The risk of suffering a car accident in Tacoma is ever-present. However, most people do not allow this to deter them from driving on the area’s roads and highways due to the assumption that other drivers are as responsible with their vehicles as they are. 

Yet responsibility for the operation of a vehicle does not apply only when one drives it; it also encompasses cases where an owner loans it to another. When one does not take that responsibility seriously, they may open themselves up to liability claims. 

Defining “negligent entrustment”  

The legal principle of negligent entrustment assigns liability to any person who entrusts another with a potentially dangerous instrument or chattel when evidence exists that the entrusted person may be incapable of using it safely. This adds an additional layer of accountability to vehicle owners to be more cognizant not just of who they allow to use their vehicles, but also their duty to help ensure the safety of other motorists. 

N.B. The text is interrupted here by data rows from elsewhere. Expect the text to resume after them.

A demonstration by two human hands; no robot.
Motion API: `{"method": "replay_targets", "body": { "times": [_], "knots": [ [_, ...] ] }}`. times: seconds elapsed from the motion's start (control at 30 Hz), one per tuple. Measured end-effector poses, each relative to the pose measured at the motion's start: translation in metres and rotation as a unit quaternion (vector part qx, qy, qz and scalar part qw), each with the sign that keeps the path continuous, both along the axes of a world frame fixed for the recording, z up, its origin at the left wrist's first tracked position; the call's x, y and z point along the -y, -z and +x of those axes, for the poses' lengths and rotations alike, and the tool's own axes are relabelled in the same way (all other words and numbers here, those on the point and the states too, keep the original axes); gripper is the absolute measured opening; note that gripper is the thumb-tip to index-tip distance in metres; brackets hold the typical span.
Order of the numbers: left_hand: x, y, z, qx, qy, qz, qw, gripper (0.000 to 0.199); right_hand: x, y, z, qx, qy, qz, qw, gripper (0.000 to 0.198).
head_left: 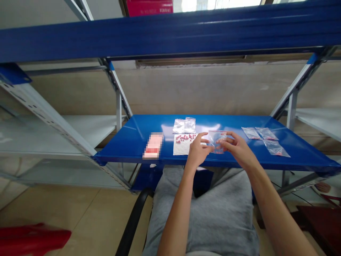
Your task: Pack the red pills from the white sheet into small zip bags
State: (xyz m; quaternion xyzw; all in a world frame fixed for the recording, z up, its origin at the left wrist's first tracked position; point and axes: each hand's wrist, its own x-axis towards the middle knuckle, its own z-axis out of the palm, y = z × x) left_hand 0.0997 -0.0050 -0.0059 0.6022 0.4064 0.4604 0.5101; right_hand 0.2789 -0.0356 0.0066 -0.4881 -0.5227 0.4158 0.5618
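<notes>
A small clear zip-lock bag (218, 136) with a red line along its top is held just over the near part of the blue shelf. My left hand (197, 151) is closed on its left edge, fingers curled and thumb low. At the opposite edge, my right hand (236, 146) pinches the bag between thumb and fingers. Left of it, a white paper sheet (181, 150) carries several small red beads (183, 138); my left hand covers part of the sheet. Whether anything is inside the held bag is hard to make out.
Flat clear bags (179, 126) lie behind the sheet. To the right lie several bags (275, 147), some showing red bits. A blurred pink-and-red item (153, 145) rests at the left. A blue upper beam (170, 37) crosses overhead; slanted metal posts flank the shelf.
</notes>
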Motion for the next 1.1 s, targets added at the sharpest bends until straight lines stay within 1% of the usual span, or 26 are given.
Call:
{"method": "replay_targets", "body": {
  "times": [0.07, 0.1, 0.2, 0.3, 0.37, 0.47, 0.6, 0.67, 0.83, 1.0, 1.1],
  "knots": [
    [-0.004, -0.002, -0.008, 0.004, 0.027, -0.020, 0.999, 0.066, -0.001, -0.003, -0.007, 0.012, 0.016, 0.000, 1.000, 0.057],
    [-0.005, -0.003, -0.012, 0.002, 0.041, -0.021, 0.999, 0.065, -0.002, -0.004, -0.010, 0.022, 0.030, 0.012, 0.999, 0.054],
    [-0.008, -0.009, -0.022, -0.007, 0.069, -0.006, 0.998, 0.056, -0.009, -0.009, -0.020, 0.050, 0.073, 0.065, 0.994, 0.037],
    [-0.009, -0.014, -0.031, 0.019, 0.073, 0.000, 0.997, 0.049, -0.018, -0.012, -0.029, 0.066, 0.087, 0.083, 0.991, 0.032],
    [-0.009, -0.016, -0.037, 0.036, 0.066, -0.005, 0.997, 0.044, -0.021, -0.014, -0.035, 0.054, 0.089, 0.079, 0.991, 0.031],
    [-0.008, -0.015, -0.048, 0.042, 0.054, -0.015, 0.998, 0.042, -0.022, -0.014, -0.044, 0.007, 0.091, 0.054, 0.994, 0.032],
    [-0.008, -0.008, -0.061, 0.061, 0.057, -0.025, 0.996, 0.043, -0.018, -0.007, -0.058, -0.075, 0.138, 0.023, 0.987, 0.036],
    [-0.007, -0.003, -0.067, 0.075, 0.054, -0.027, 0.995, 0.044, -0.015, -0.002, -0.064, -0.099, 0.147, 0.012, 0.984, 0.037],
    [-0.009, 0.006, -0.082, 0.087, 0.016, -0.019, 0.996, 0.045, -0.006, 0.006, -0.068, -0.094, 0.087, -0.015, 0.992, 0.040],
    [-0.014, 0.009, -0.095, 0.103, -0.007, -0.022, 0.994, 0.046, 0.000, 0.009, -0.057, -0.059, 0.036, -0.073, 0.995, 0.044],
    [-0.012, 0.010, -0.098, 0.104, -0.017, -0.031, 0.994, 0.044, 0.002, 0.011, -0.052, -0.018, -0.020, -0.094, 0.995, 0.033]
  ]
}}
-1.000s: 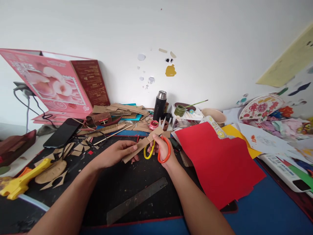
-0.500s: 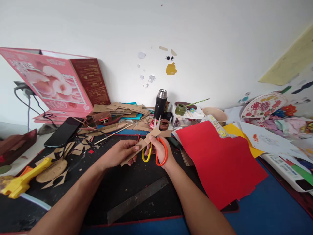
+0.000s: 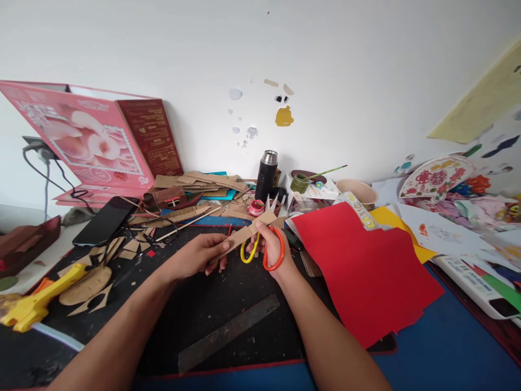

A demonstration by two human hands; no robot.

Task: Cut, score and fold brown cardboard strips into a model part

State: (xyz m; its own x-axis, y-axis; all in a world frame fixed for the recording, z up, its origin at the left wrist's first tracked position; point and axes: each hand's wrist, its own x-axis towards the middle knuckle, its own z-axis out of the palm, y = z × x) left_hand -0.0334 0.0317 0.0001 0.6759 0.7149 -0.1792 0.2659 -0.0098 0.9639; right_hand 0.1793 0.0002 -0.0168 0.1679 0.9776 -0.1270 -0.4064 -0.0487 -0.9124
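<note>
Cardboard strip (image 3: pixel 244 234) slants up above the black mat (image 3: pixel 203 298), its lower end pinched between left hand (image 3: pixel 203 251) thumb and fingers, its upper end under the thumb of the right hand (image 3: pixel 264 241), whose fingers also grip the scissors (image 3: pixel 282 251), blades parted, pointing away. Bare mat between forearms down to its red front edge, only a clear ruler (image 3: pixel 228 332) across it; red sheet (image 3: pixel 366 271) crowds the right, black flask (image 3: pixel 266 179) and pink jar (image 3: pixel 256 207) beyond blades, yellow glue gun (image 3: pixel 38 307) and phone (image 3: pixel 106 221) left.
</note>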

Indeed, legal officials assume the law implies the theory of negligent entrustment. Local state court rulings confirm as much in statements such as the following: “We consider it not only common sense, but common law and justice, that one cannot let or loan to another, knowing that other to be reckless and incompetent, and in such a condition that he would be reckless and incompetent, an instrumentality which may be a very dangerous one in charge of such a person.”

Exceptions to negligent entrustment 

This statement highlights one of the major exceptions to liability under negligent entrustment: knowledge. A vehicle owner must know (or least evidence must show that they should have known) that the person they entrusted their vehicle with had a poor driving history. A driver also needs the permission of the vehicle owner to use the car for negligent entrustment to apply.